5 Tevet, 5773
I hope you'll appreciate that I choose to let the survivors of the Sandy Hook School massacre do their grieving privately. I prefer not to post news photos of bereft people nor debates about gun control laws here. People deserve and need respect for their private lives. They do not owe us invasions into their personal lives.
Today I'm going to address normative life and how to deal with some of its headaches. Take a breath, sip a tea if you wish, and let's read on together.
No matter where you live in the world, there seems to be one thing that the military and the medical world have in common: The "Hurry up and Wait" scenario. It can be quite upsetting.
A friend recently remarked online "EXHAUSTED! I just spent the entire day at [name of the hospital]. Saw the nurse. Then the anesthesiologist. Then a doctor. Then the nurse again. And in between I waited...and waited...and waited. Managed all conversations in Hebrew with a humongous amount of effort and focus and active listening. It is EXHAUSTING. Got home, and threw together a 3 bean meat chili. It is now on the stove, simmering. OY!"

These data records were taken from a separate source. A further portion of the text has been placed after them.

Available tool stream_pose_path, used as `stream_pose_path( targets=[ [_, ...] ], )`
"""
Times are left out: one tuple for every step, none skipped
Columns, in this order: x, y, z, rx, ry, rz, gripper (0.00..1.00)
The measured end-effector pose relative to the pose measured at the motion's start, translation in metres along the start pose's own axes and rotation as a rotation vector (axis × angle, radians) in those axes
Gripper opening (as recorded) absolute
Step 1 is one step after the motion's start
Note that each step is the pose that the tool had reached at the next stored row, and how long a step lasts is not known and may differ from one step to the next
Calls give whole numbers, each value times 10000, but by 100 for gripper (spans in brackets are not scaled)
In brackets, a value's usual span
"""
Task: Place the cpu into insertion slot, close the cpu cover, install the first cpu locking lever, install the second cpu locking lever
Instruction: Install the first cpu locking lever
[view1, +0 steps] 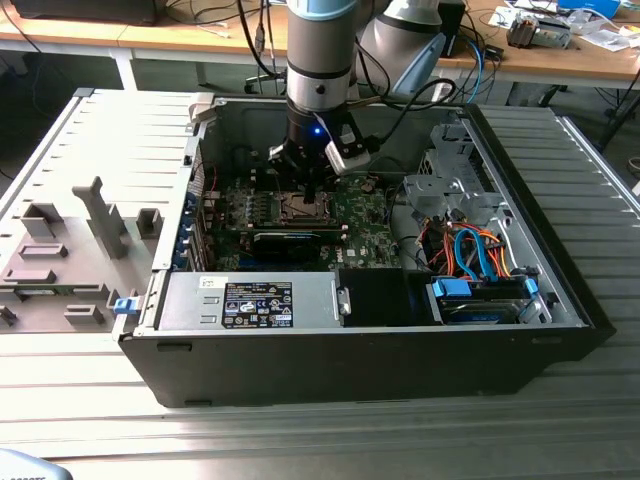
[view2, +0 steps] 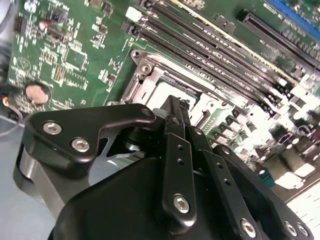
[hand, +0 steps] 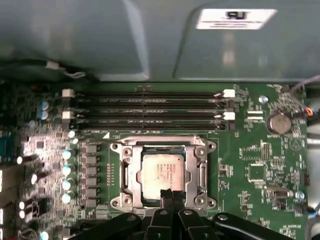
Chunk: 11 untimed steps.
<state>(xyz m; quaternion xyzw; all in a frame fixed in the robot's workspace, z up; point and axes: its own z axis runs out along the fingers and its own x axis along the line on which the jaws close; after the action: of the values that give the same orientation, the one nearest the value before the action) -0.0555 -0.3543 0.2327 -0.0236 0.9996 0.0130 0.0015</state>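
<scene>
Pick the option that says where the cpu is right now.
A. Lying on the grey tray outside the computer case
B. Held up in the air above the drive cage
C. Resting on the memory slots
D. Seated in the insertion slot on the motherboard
D: in the first wrist view the cpu lies flat in the insertion slot, with the gripper at its near edge.

In the second wrist view the black claw (view2: 172, 107) fills the near part of the scene, its linkages and silver screws close to the camera. Its narrow tip comes together right at the near edge of the insertion slot (view2: 165, 82), a square socket with a silver metal rim and screws at its corners. Green circuit board (view2: 75, 55) surrounds the socket, carrying a round coin battery (view2: 37, 93). Long black memory slots (view2: 220, 50) run just beyond the socket.
</scene>
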Motion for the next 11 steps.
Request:
stream_pose_path(
  targets=[
    [0,0,0,0,4,-153,11],
    [0,0,0,0,7,-286,11],
    [0,0,0,-1,8,-288,11],
    [0,0,0,-1,8,-296,11],
    [0,0,0,-1,8,-302,11],
    [0,0,0,0,8,-302,11],
    [0,0,0,0,8,-304,11],
    [3,0,0,-1,8,-302,11],
    [5,1,1,-2,7,-302,11],
    [13,1,0,0,8,-302,11],
    [16,1,0,-1,8,-302,11]
  ],
)
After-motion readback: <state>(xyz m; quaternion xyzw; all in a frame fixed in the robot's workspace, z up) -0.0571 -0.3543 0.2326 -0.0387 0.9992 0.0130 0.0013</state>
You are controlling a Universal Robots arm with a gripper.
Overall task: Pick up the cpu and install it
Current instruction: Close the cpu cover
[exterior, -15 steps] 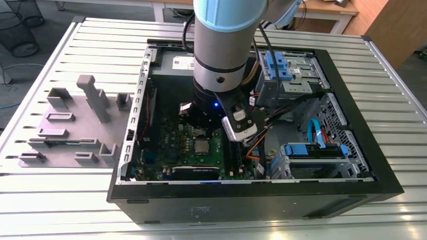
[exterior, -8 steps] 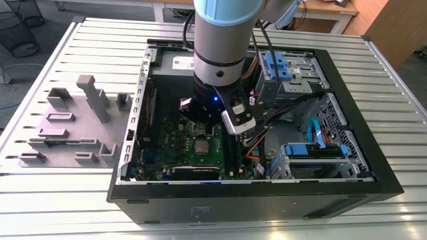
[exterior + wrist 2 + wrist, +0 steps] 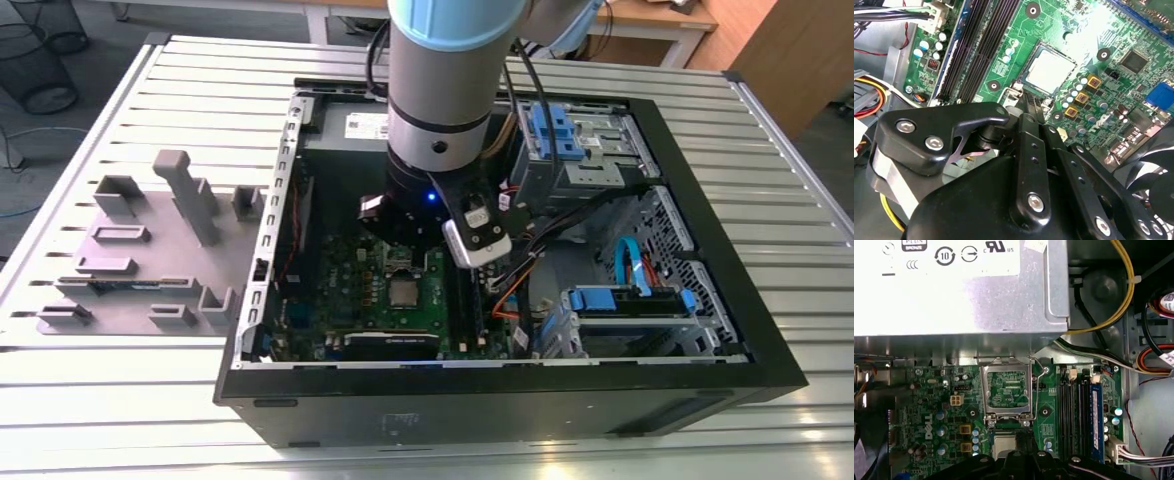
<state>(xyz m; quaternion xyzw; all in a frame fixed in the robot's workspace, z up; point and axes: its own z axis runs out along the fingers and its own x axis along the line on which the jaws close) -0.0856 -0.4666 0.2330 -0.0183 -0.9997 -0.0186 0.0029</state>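
Observation:
The cpu (image 3: pixel 1050 71), a small square chip with a pale silver top, lies flat in the socket on the green motherboard (image 3: pixel 1114 85); it also shows in the exterior view (image 3: pixel 403 291) and the first wrist view (image 3: pixel 1004 444). The socket's dark metal frame (image 3: pixel 1006 390) stands swung open beside it, with its wire lever (image 3: pixel 1036 385) raised. My gripper (image 3: pixel 1030 102) hangs just above the socket's edge next to the cpu, shut with nothing between its fingers. In the first wrist view the gripper (image 3: pixel 1021 439) partly covers the chip. My arm (image 3: pixel 434 120) reaches down into the open PC case.
A silver power supply (image 3: pixel 954 285) sits close behind the socket. Black memory slots (image 3: pixel 1074 415) run beside it, with loose cables (image 3: pixel 1119 290) and blue drive bays (image 3: pixel 574 140) further over. Grey holder blocks (image 3: pixel 147 250) stand on the slatted table at the exterior view's left.

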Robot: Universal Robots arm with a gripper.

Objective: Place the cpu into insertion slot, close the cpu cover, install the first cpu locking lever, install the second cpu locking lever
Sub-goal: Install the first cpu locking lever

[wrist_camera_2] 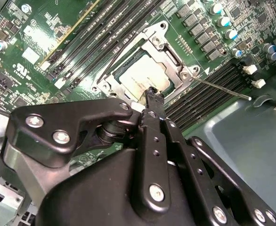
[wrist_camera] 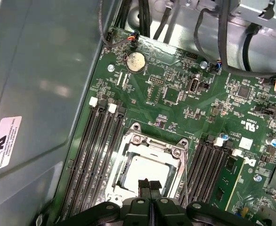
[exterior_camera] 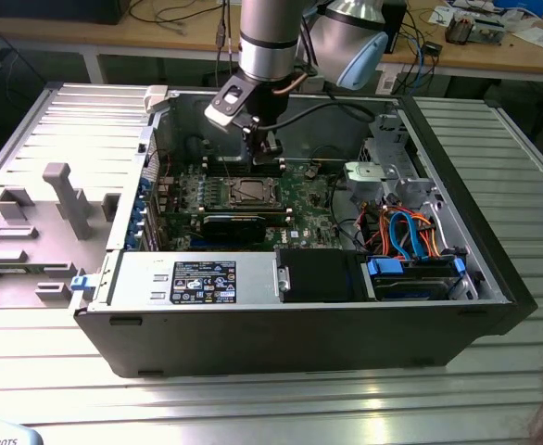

I responded to her message with "Sounds like the military's 'Hurry up and wait' scenario. The emotional toll on patients is significant. I'm sorry that the medical world doesn't address it. I'd like to see informative videos in the seating/waiting area. I used to volunteer with other people in a chemo ward, providing amusement in the form of conversations, magazines, crafts, board games, music and more. Pity that this is so rare. I hope your sense of humor will let you know how to prepare for round 2. Bring some paper books and/or book and music CDs along for the trip."
Buy the E-book or print edition today for a better look at your medical life! Click on the words EMPOWER Yourself to Cope with a Medical Challenge.
Face Your Medical Problems with Dignity.
Face Your Future with Optimism.
Get your grin back, too.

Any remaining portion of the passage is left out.